J’en ai assez parce que la bienveillance suppose une immaturité, pire, un handicap mental et émotionnel chez les mômes, que l’on nous demande d’accepter. Et quand on accepte, on n’avance plus.

Je veux être exigeant et patient. Mesuré et précis. Je veux prendre du temps pour chacun des chiards et comprendre ce qui justifie ce qu’il sont en train de construire. Je veux garder la possibilité de pouvoir gueuler un bon coup parce que là, les limites sont franchies et qu’on a passé les frontières du dialogue et de la négociation. Je veux pouvoir m’émerveiller, à plein poumons, des coups de génie de T. qui peut être tellement pénible à d’autres moments, plutôt que de me contenter du sourire tiède, parce que, trop s’enthousiasmer, il paraît que ça n’est pas bienveillant pour l’élève à côté qui n’a pas réussi.
Mais cet élève-là, il suffit d’aller le trouver aussi. De lui parler. De voir ce qui n’a pas marché, de lui montrer qu’il n’était peut-être pas si loin du but… ou si au contraire.

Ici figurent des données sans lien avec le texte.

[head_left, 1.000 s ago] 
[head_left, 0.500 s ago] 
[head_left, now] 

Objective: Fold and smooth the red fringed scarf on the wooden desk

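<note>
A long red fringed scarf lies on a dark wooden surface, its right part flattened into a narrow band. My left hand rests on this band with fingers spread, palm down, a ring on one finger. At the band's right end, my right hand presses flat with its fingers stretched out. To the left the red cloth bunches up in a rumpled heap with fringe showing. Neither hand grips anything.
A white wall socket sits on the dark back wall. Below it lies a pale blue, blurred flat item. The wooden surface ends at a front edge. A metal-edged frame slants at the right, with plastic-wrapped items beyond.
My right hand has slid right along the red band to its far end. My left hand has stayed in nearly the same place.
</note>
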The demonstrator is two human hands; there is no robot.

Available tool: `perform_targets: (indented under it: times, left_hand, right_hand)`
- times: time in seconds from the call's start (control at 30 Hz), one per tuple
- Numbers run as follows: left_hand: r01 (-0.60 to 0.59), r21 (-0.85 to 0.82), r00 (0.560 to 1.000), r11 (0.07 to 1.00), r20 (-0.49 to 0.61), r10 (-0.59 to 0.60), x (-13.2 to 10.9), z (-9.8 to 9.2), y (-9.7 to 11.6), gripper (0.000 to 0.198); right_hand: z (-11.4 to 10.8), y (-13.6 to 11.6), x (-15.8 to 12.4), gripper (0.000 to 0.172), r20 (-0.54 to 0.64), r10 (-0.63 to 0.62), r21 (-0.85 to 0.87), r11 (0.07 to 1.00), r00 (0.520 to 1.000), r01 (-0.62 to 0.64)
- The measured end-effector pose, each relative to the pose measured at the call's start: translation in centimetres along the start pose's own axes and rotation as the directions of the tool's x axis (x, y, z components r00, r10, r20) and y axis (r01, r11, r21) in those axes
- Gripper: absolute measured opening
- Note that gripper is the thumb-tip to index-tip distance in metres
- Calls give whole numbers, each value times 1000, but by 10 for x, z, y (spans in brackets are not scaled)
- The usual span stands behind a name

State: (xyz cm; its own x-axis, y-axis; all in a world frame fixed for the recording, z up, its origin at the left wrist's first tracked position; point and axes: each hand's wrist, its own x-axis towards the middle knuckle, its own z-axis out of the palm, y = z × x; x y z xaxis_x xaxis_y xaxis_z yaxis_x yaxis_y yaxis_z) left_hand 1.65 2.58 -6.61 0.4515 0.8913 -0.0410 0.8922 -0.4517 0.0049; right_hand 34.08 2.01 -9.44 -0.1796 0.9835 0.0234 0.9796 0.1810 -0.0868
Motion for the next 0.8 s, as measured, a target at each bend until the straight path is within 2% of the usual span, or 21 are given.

La bienveillance est devenue chloroforme hypocrite. Soyons indulgents indulgents indulgents. Et puis un jour plus, alors il y aura convocation des parents, conseils de disciplines, sanctions. Et le môme incriminé se demandera ce qu’il vient de se passer, pourquoi les adultes souriants qu’il avait l’habitude de gratouiller sont soudains devenus ces figures autoritaires et froides. La bienveillance brouille la cohérence. Mot fourre-tout dans lequel on cache ces difficultés immenses en espérant qu’elles resteront dissimulées jusqu’à la fin de l’année.

Et puis une fois le collège REP+ passé, que restera-t-il, aux adolescents d’Ylisse ? Le certitude que, face à eux, ils ne trouveront que des adultes bienveillants ? Capables de tout arrêter pour jouer les médiateurs, aussi longtemps qu’un problème n’a pas été réglé ?
La bienveillance, qui refuse d’embrasser le monde dans toute son horreur, dans sa merveilleuse complexité.

J’aimerais trouver d’autres outils, d’autres mots, pour faire face aux mille difficultés que chaque prof, chaque môme rencontre dans un établissement scolaire. Ce sera sans doute beaucoup plus fatiguant, et ça m’étonnerait que je tienne le même discours à la fin de l’année scolaire.

Mais tant pis. On leur doit bien ça. On se doit bien ça.

Froid

Je cours.

Les mômes voient passer Monsieur Samovar en chemise, avec sa trop longue écharpe foutue n’importe comment qui flotte derrière lui. Qui manque de se péter la gueule sur le lino.

Les escaliers. À toute vitesse.

M. est revenu en conseil de discipline. Dix jours après le premier. Une heure avant ce premier conseil de discipline, il a réitéré. Le sursis s’est empressé de sauter.

Je franchis les doubles portes putain il fait méga froid.

M. s’est présenté, comme la première fois, tout seul. Vingt minutes montre en main, sanction unanime ou presque, exclusion définitive.
Et c’est tout.
« Si tu n’es pas d’accord, tu peux faire appel. »

Devant les grilles métal sale du Collège Ylisse des mômes jouent au ballon. Lève le nez sur le prof qui a abandonné jusqu’à l’idée même de conserver un soupçon de classe. Un peu loin il y a une silhouette qui marche, très droite. Je l’interpelle, ma voix monte toujours aussi ridicule, dans les aigus.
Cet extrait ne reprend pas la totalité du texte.